Can Rainwater Collection Really Make A Difference?
Watering the garden allows for 20-40 per cent of a homes water usage, and most areas observes some sort of water restriction when temperatures soar. But, there’s more to cutting back on water in the garden than reducing your usage. By using Rain collection systems we can save water and ensure we don’t get fleeced by our local water provider, for providing their lovely over chlorinated flow that we have to shell out through the teeth for because of water shortages that are more than likely because of their incompetent maintenance of piping and mismanagement of water supply.
Water vessels are a fantastic way of collecting small quantities of rain for use in household gardens. However, to totally harvest the benefits of the large quantities of rain that runs off your roof during a storm, a expertly designed rainwater collection system needs to be considered. Rainwater collection systems in the UK are primarily used for WC flushing and for watering the garden. Nevertheless more complete rainwater collection systems can be used to provide water for domestic appliances. By capturing water it allows for stretches of water scarcity, it lets you maintain vegetables and plants in your garden. You even have the best catcher of rain water, just go outside and look at your roof it’s a huge area enabling you to capture the drops that hit it into a large storage unit rainwater has a far greater advantage over tap water. It is one of the cleanest sources of water offered providing it is not influenced by where it falls from local industrial emission.
You can also use basic techniques like mulching grass cuttings, leaves, bark or straw etc to form up a covering that will keep the moisture in the soil and in itself (another good motive for using organic material as a compost in your soil as it increases its water retention. Mulch is like a coating on the soil. It keeps the soil cool and it reduces evaporation because the soil is not open to dry air and drying winds.
Build and Renovate Environmentally
If you are about to buy or build a house make sure it is environmentally sound. It will make a difference to you. You will be much more comfortable in a house that is working to help the environment rather than being against it. It can be cooler in summer and warmer in winter without any additional use of electricity.
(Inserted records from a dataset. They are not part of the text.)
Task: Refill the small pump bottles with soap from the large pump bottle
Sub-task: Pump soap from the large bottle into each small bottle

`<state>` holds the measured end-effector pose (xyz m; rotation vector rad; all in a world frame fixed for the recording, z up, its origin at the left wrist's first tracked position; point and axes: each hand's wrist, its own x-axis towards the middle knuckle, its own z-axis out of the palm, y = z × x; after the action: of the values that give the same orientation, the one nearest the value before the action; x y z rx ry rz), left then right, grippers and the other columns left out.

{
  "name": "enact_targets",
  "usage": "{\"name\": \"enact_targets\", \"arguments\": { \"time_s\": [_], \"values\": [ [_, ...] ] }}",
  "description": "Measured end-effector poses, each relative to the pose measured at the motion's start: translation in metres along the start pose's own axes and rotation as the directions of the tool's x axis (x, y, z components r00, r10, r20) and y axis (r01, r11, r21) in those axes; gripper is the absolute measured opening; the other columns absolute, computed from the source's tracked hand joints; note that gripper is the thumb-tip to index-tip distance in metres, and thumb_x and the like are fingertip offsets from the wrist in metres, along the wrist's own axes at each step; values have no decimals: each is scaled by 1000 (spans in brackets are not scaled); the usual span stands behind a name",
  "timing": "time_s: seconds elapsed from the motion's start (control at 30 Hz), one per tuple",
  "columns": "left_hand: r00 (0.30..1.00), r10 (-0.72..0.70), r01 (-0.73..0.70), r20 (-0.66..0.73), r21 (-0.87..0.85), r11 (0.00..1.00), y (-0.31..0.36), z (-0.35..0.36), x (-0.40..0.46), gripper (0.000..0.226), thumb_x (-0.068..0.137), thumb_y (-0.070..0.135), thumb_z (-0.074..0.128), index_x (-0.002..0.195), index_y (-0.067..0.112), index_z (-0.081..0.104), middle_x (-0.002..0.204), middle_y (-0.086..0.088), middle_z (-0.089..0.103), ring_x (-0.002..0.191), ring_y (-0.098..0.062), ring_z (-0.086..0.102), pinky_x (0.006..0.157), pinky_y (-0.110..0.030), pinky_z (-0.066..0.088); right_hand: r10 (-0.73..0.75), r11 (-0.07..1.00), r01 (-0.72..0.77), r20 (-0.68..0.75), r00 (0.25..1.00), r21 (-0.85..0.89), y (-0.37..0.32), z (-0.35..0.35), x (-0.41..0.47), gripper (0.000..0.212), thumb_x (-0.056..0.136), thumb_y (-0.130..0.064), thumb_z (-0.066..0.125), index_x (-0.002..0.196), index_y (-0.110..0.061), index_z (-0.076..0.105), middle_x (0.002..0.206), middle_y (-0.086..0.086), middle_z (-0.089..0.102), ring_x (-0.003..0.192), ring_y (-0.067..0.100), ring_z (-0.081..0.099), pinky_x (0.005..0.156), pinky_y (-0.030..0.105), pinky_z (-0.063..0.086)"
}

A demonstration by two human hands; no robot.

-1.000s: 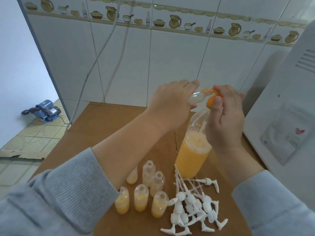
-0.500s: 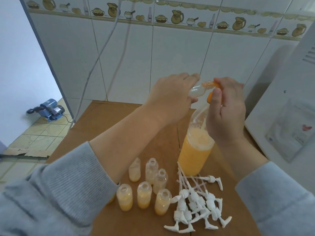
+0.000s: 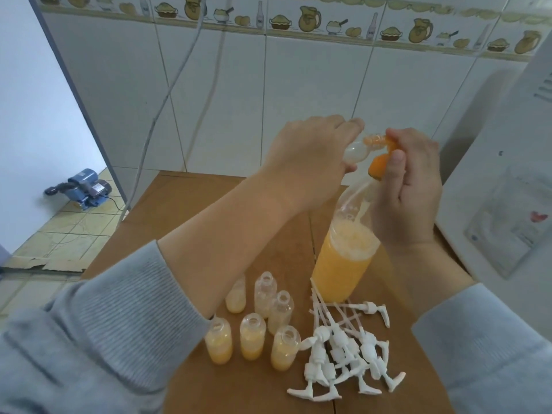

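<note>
My left hand (image 3: pixel 307 153) holds a small clear bottle (image 3: pixel 148 150) tipped sideways, its mouth against the orange pump head (image 3: pixel 380 165) of the large bottle. My right hand (image 3: pixel 409 180) grips that pump head from the right, thumb on top. The large bottle (image 3: pixel 343 261) stands on the wooden table, over half full of foamy orange soap. Several small open bottles (image 3: pixel 254 336) with orange soap inside stand in front of it, partly hidden by my left sleeve. A pile of white pump tops (image 3: pixel 343 354) lies to their right.
The wooden table (image 3: pixel 185 204) backs onto a white tiled wall (image 3: pixel 298 100). A white appliance (image 3: pixel 507 174) stands close at the right. A cable (image 3: pixel 167 94) hangs down the wall at the left. A blue water pump (image 3: pixel 83 188) sits on the floor beyond.
The view has shifted slightly, so the table items sit higher in frame. Both hands have stayed at the pump head with the small bottle held against the spout.
</note>
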<state>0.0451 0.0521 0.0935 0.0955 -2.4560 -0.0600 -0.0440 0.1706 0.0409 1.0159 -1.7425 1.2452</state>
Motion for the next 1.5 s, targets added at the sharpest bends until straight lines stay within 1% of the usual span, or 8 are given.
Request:
{"name": "enact_targets", "arguments": {
  "time_s": [0.1, 0.33, 0.57, 0.73, 1.0, 1.27, 1.37, 1.5],
  "values": [
    [999, 34, -33, -41, 34, 999, 2, -6, 5, 47, 93, 34, 54, 136, 21, 41, 118, 4, 57, 104, -18, 54, 84, -32, 39, -23, 998, 28, -78, 997, 57, -3, -3, 7, 36, 98, -13, 31, 112, 3, 59, 108, -2, 51, 108, 1, 43, 96, 62, 38],
    [1000, -8, 8, -13, -29, 1000, 3, 8, -8, 46, 92, 34, 55, 134, 18, 44, 116, 2, 59, 102, -20, 56, 83, -32, 41, 26, 998, -28, -27, 999, -58, 3, 5, -10, 35, 96, -12, 32, 117, 2, 56, 113, 15, 59, 114, 17, 48, 112, 50, 24],
    [998, 36, -35, -54, 26, 999, 2, -5, 0, 47, 93, 37, 53, 135, 20, 42, 116, 4, 58, 101, -19, 55, 81, -33, 43, 32, 999, -32, -47, 998, -5, -10, -3, 4, 36, 96, -16, 33, 116, 1, 57, 112, 13, 60, 113, 6, 45, 108, 53, 28],
    [997, 31, -29, -70, 23, 999, 5, 5, -8, 46, 92, 34, 56, 133, 15, 45, 113, 0, 61, 97, -22, 59, 82, -39, 47, 53, 998, -54, -33, 998, -40, -7, 3, -5, 35, 94, -17, 36, 117, 0, 55, 115, 15, 57, 114, 14, 46, 108, 52, 31],
    [999, 30, -28, -45, 39, 999, 0, -1, -3, 48, 93, 36, 53, 136, 17, 42, 119, 2, 58, 102, -20, 56, 85, -36, 44, 31, 999, -31, 1, 1000, 19, -12, -3, 3, 36, 95, -18, 35, 117, 1, 56, 111, -4, 48, 111, 13, 47, 98, 59, 38],
    [996, 59, -54, -63, 82, 995, 8, 9, -9, 47, 92, 32, 56, 133, 12, 45, 115, -2, 61, 95, -24, 60, 78, -38, 47, 21, 998, -24, -56, 998, -55, 1, 2, -8, 34, 94, -12, 35, 116, 2, 56, 112, 16, 59, 114, 15, 48, 113, 45, 26],
    [997, 62, -59, -38, 76, 995, 3, 9, -8, 48, 92, 32, 55, 135, 12, 44, 120, -2, 60, 99, -23, 59, 80, -36, 45, 36, 998, -36, 6, 999, -51, -1, 3, -8, 33, 94, -13, 36, 116, 2, 56, 113, 15, 58, 112, 15, 46, 103, 56, 36],
    [997, 55, -50, -51, 98, 994, -2, -2, -1, 50, 93, 34, 54, 137, 16, 40, 125, 1, 56, 107, -22, 56, 86, -38, 44, 54, 999, -54, 33, 998, 2, -10, -1, 6, 36, 96, -20, 35, 117, 0, 56, 112, 2, 53, 111, 10, 46, 100, 58, 38]
  ]
}}
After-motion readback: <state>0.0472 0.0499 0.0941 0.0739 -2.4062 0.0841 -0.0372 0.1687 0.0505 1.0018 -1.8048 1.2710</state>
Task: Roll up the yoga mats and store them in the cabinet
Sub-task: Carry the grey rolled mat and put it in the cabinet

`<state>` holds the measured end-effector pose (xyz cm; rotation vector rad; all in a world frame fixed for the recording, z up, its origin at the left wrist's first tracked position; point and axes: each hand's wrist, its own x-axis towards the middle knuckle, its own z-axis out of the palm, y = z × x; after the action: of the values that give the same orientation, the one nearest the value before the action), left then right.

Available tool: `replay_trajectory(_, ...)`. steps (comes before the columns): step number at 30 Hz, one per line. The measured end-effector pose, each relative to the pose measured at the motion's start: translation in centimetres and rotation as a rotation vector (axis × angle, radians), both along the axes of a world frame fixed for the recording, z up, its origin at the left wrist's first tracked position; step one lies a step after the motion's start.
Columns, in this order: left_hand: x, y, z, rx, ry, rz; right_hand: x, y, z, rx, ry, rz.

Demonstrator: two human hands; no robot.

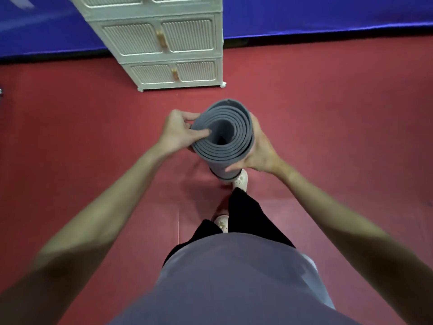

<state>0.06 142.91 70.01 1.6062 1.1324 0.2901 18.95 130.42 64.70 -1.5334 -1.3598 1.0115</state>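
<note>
Grey mat (223, 137), rolled, held upright in both hands above the red floor (328, 127), open spiral end facing the camera. Roll is loose at the core, layers visible as concentric rings. Lower end of the roll hangs just above one pale shoe (240, 180); a dark band shows around it near the bottom.

Left hand (179, 131) grips the roll's left side at the top rim: thumb hooked over the edge onto the spiral face, fingers (187, 117) curled round the outside, pinching the outer layers. Right hand (259, 148) cups the right side and underside, fingers wrapped behind the roll and mostly hidden, thumb pressed flat along the near lower wall.

Cabinet (164, 43), cream, ribbed double doors in stacked tiers with gold handles, all visible doors closed, stands on the floor ahead of the mat, well apart from it, backed against a blue wall pad (328, 17).

Person in grey top, black trousers, second shoe (221, 222) further back.
</note>
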Motion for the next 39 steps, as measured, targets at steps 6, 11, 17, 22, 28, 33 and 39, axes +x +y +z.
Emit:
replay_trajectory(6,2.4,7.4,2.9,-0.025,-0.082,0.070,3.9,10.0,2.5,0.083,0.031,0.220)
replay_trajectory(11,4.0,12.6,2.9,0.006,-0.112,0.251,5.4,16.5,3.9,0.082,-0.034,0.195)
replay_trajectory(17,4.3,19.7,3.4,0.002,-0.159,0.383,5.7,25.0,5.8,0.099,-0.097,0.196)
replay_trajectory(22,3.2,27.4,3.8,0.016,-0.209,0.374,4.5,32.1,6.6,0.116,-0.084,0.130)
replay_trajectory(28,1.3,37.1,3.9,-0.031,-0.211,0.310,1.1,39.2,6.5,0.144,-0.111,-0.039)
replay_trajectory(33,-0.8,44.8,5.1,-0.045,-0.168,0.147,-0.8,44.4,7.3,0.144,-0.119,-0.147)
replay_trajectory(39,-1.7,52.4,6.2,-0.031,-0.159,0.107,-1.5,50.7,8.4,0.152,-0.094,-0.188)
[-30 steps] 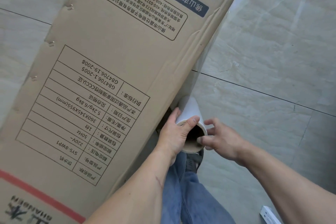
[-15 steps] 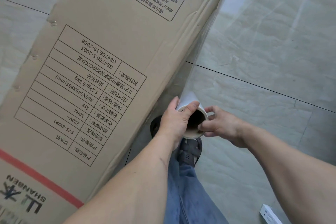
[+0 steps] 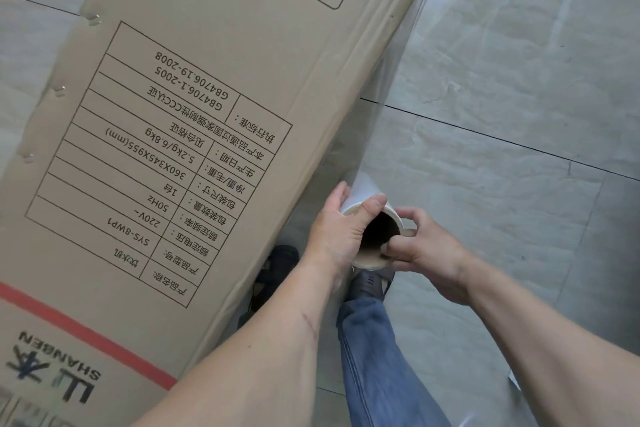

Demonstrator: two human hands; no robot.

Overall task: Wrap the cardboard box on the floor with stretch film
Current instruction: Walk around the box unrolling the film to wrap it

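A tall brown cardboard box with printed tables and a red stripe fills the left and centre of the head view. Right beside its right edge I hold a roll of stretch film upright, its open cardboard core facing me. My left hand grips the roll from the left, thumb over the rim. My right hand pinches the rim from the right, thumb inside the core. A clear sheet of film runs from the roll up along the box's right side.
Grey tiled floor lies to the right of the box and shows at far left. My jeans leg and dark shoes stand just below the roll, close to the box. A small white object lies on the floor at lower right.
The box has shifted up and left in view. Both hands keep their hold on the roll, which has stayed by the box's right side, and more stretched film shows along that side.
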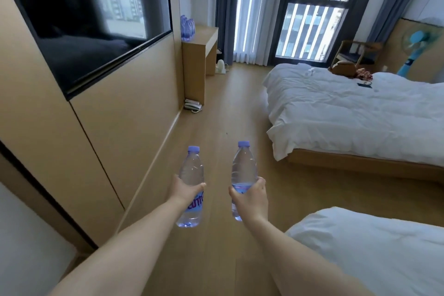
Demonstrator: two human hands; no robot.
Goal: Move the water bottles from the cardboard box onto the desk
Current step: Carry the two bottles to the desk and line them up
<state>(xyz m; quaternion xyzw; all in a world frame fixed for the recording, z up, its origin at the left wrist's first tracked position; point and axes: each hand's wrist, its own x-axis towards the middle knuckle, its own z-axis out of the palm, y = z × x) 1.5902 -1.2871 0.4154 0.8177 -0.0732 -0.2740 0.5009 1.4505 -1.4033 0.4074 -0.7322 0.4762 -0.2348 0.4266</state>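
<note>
My left hand (183,191) grips a clear water bottle (191,170) with a purple cap around its labelled middle, held upright above the floor. My right hand (251,196) grips a second, matching water bottle (243,166) the same way. Far ahead on the left stands the wooden desk (204,42), with several purple-capped bottles (187,27) grouped on its near end against the wall. The cardboard box is not in view.
A wooden floor aisle (228,113) runs from me toward the desk. A wall-mounted TV (84,19) and panelled wall line the left. Two white beds (355,113) flank the right. A phone (192,104) lies on the floor by the desk's side panel.
</note>
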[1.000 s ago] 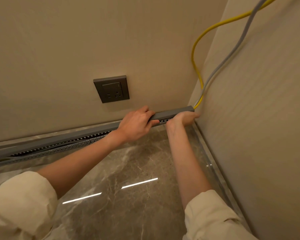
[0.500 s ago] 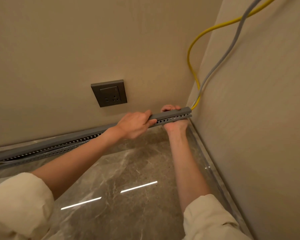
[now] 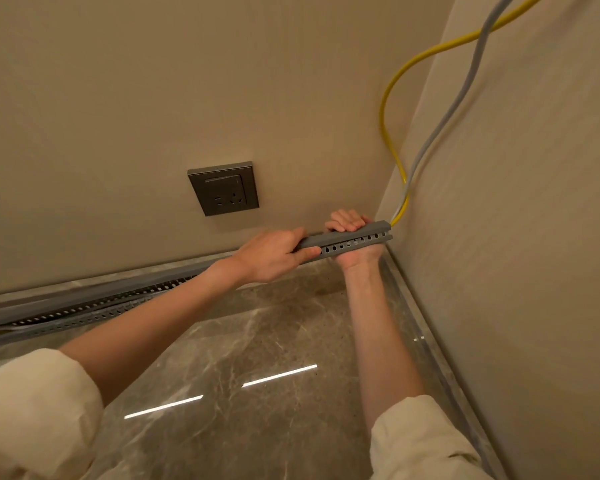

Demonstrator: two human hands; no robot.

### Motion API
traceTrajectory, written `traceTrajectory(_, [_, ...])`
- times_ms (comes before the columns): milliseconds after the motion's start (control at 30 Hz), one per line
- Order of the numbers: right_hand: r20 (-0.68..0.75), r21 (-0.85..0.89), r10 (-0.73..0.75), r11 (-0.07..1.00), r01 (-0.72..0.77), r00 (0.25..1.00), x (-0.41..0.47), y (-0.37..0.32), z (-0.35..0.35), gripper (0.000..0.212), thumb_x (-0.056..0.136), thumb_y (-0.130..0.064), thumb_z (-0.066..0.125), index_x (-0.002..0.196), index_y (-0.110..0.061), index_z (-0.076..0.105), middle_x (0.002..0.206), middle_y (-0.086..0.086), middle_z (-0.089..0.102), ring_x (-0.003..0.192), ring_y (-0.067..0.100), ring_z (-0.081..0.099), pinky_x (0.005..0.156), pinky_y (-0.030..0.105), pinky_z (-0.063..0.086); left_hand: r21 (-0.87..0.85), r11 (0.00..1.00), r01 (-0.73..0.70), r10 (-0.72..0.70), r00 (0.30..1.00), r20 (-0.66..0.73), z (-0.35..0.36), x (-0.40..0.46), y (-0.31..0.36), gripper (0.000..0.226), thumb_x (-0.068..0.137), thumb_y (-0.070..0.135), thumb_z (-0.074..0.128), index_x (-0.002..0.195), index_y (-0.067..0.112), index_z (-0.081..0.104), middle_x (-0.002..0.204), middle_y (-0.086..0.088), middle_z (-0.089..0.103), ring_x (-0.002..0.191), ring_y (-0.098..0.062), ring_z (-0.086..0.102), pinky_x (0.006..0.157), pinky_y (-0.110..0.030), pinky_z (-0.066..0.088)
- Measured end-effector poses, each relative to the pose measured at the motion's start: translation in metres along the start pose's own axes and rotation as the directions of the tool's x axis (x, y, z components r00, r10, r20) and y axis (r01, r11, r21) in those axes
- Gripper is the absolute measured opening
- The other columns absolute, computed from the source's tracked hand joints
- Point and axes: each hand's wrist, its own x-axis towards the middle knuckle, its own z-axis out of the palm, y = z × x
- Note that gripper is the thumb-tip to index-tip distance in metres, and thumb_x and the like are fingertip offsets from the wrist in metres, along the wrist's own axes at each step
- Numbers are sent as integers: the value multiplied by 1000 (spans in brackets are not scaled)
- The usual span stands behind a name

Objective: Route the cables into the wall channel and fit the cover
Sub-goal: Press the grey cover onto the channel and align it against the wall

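A: Which step is this?

B: Fitting, I'd judge. The left hand (image 3: 274, 256) and right hand (image 3: 352, 237) both clasp the long grey perforated plastic channel (image 3: 350, 241), lifted at two o'clock near the corner; the yellow cable (image 3: 390, 133) and grey cable (image 3: 461, 98) enter its end.

A: Next?

B: Probably lowering it against the wall base, cables inside.

- Single head cam, wide-angle; looks fwd + down into room corner (image 3: 388, 216).
- Close range: forearms fill lower frame, floor (image 3: 257, 427) below.
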Motion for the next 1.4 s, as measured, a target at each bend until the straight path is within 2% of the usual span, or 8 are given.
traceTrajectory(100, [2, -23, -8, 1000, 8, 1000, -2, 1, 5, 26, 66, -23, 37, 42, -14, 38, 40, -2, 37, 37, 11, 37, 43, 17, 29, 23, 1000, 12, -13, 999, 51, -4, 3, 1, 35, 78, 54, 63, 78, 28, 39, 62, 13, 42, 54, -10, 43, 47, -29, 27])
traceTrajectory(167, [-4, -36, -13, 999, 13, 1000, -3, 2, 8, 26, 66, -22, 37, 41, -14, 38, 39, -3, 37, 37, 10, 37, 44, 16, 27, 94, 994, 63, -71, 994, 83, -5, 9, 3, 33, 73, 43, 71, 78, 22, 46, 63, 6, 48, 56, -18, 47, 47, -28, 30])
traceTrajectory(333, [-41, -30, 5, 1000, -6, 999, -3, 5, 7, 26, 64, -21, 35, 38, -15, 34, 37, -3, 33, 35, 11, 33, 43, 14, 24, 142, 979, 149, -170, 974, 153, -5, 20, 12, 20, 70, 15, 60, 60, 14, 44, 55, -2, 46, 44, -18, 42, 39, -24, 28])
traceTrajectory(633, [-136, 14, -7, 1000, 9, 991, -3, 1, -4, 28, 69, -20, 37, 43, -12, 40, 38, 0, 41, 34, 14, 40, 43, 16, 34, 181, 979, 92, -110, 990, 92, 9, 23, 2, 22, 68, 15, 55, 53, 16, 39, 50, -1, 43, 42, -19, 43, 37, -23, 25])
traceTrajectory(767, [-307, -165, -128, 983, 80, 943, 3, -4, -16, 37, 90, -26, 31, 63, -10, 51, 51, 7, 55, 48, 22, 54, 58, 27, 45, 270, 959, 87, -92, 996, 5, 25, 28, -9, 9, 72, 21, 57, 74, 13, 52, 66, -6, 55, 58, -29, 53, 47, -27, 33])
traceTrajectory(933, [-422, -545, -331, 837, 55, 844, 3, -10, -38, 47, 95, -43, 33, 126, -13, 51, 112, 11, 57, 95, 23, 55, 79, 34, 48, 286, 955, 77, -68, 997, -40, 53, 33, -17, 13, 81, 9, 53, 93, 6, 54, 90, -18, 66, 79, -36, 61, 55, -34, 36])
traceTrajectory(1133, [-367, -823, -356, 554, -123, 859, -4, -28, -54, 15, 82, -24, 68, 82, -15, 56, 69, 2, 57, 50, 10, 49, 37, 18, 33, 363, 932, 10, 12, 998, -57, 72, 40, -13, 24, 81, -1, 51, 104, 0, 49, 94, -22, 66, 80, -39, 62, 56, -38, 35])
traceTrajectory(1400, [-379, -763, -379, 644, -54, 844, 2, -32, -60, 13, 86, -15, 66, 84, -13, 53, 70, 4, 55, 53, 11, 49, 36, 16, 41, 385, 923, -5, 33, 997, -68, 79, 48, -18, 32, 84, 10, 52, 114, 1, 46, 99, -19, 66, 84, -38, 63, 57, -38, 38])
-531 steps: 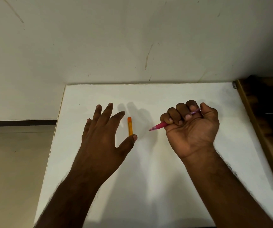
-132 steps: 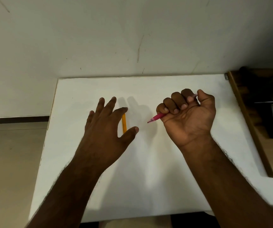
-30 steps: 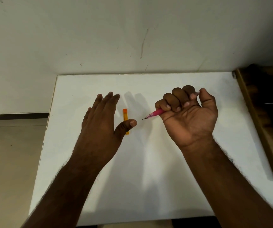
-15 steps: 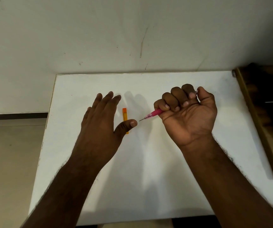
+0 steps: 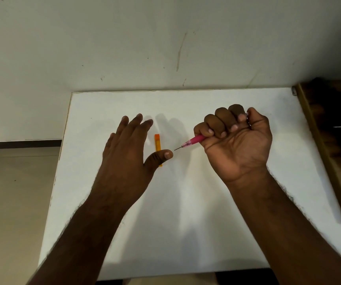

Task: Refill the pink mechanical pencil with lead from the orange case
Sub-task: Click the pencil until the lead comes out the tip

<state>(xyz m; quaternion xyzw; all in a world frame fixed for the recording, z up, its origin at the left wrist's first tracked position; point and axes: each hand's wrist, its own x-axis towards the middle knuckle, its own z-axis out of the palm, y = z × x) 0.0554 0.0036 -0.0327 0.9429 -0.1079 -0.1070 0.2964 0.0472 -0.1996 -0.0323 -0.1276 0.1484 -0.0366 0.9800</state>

If time allows go to look at the house you are about to spend hard earned money on at the worst possible time. Go on a hot and windy day or when it is freezing cold. Go in the rain when the sky is dark or in the late afternoon. Don’t let yourself be seduced by a spring day or lovely autumn weather that will make the house seem perfect. It might not be on the wrong day. See past the flowers and the smell of coffee if the house is being tarted up to receive you by an estate agent. Check which way it is facing, where the windows are and smell the drains.
If you are renovating an existing house you probably already know its faults. Renovating the right way may fix some of them. If you are planning to build a house you can make a perfect plan on the drawing board and stick to it. Creating an environmentally friendly house is getting easier. Councils are being forced to look at buildings in a different way.
Begin by making a list of all the things you would like to have in your home such as how many rooms. Bedrooms, living spaces, at-home offices, kitchens, bathrooms, verandahs and patios. There could be more than one kitchen if you include an outside kitchen/ barbecue. Then add all the subsidiary things you want such as picture windows, heated floors, pantries, built in wardrobes and book cases etc. When you are sure that you have included everything you want then show it to a builder who understands and has already built eco-housing.
You can get a list of such people from the Housing Industry Association. A suitable builder will talk you through your ideas and tell you if they are possible before anyone sits down to make a plan.
You may be suggesting a very expensive house but good design is not expensive if simple construction is understood and carried out. Any extra expenditure on design features and appliances will be quickly repaid by the saving in energy bills and maintenance. Australian families spend 40% of energy costs on heating and cooling their houses. If all this is part of the house it just contributes comfort without fuss as a background accessory to the life of the house.
To some people a house is only four walls and a roof. It uses x amount of energy and emits x amount of waste over its lifetime.
But a house can be looked at as a living organism. Water can be accessed from the sky to a tank big enough to service the whole house. Proper insulation of ceilings, walls and floors will help produce an even temperature throughout the year. Strategic vents can extract heat by wind power. Australia has enough sunshine to provide solar power to the house with enough left over to feed back into the system ina sort of banking system. Waste water can be recycled for the gardens. Cross ventilation was once considered imperitive for Australian houses but now many large houses are being built on American and English patterns that have no cross ventilation. Bring it back so that in summer your house catches every breeze that blows. Site your house to face north with wide eaves or covered verandahs that will let the sunshine in when the sun is low in winter and exclude it in the summer.
It is completely possible to live in eco housing that will give you year round comfort and the cheapest energy bills in your street and suburb. Make your garden part of the scheme. Plant wind breaks where necessary. Grow your own vegetables and plant deciduous trees for shade in summer and sunshine through the bare boughs of winter. Fruit trees for instance. It is all simple and possible.